Task goal
Any picture in the data below should be skipped, while every line is repeated exactly.
Top of Information supplied
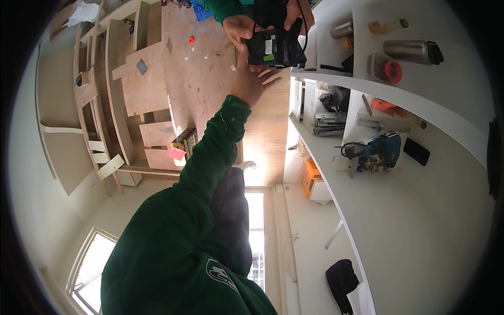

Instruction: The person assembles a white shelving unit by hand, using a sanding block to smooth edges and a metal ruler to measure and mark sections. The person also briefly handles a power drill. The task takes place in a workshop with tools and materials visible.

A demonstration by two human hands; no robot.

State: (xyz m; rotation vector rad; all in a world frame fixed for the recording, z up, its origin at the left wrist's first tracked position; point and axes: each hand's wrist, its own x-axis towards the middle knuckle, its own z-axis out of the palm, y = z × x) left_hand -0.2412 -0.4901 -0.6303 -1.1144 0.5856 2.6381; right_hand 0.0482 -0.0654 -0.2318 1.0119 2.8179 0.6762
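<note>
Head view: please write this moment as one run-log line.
left hand open, at black device | black device held by another person's two hands | right hand not in view | blue power tool on white shelf

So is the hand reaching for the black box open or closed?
Open: the left hand has its fingers spread beneath the black box, held by another person's hands.
</note>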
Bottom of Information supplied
The answer
Instruction: The person assembles a white shelving unit by hand, using a sanding block to smooth edges and a metal ruler to measure and mark sections. The person also briefly handles a power drill. The task takes place in a workshop with tools and materials visible.

A demonstration by two human hands; no robot.

State: (xyz m; rotation vector rad; all in a world frame fixed for the recording, z up, its origin at the left wrist's first tracked position; point and axes: each hand's wrist, its own x-axis towards the middle knuckle, its own z-axis out of the palm, y = z × x) left_hand -0.2412 -0.4901 -0.6303 -1.1144 0.5856 2.6381; right_hand 0.0482 -0.0654 -0.2318 1.0119 2.8179 0.6762
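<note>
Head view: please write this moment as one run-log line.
left hand open, at black device | black device held by another person's two hands | right hand not in view | blue power tool on white shelf

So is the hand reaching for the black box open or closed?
Open: the left hand has its fingers spread beneath the black box, held by another person's hands.
</note>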

This finishes the exercise.